WHAT NEEDS TO BE DONE | Each line of the material must appear again in the answer, exactly.

(COLLECTED DATA Opens)

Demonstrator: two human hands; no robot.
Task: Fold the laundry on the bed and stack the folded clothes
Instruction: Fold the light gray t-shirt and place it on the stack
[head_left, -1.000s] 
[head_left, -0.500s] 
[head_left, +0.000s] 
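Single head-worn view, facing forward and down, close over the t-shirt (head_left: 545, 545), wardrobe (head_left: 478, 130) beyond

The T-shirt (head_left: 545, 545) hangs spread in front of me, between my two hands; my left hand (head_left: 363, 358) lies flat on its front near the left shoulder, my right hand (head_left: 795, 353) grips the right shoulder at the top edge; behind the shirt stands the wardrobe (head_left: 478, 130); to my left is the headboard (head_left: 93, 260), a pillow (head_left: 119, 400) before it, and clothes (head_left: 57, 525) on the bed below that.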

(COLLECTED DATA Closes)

SOLVED EXERCISE |
Demonstrator: two human hands; no robot.
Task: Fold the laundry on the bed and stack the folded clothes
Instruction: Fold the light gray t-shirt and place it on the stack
[head_left, -1.000s] 
[head_left, -0.500s] 
[head_left, +0.000s] 
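Single head-worn view, facing forward and down, close over the t-shirt (head_left: 545, 545), wardrobe (head_left: 478, 130) beyond

The T-shirt (head_left: 545, 545) hangs spread in front of me, between my two hands; my left hand (head_left: 363, 358) lies flat on its front near the left shoulder, my right hand (head_left: 795, 353) grips the right shoulder at the top edge; behind the shirt stands the wardrobe (head_left: 478, 130); to my left is the headboard (head_left: 93, 260), a pillow (head_left: 119, 400) before it, and clothes (head_left: 57, 525) on the bed below that.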

The submitted answer is complete.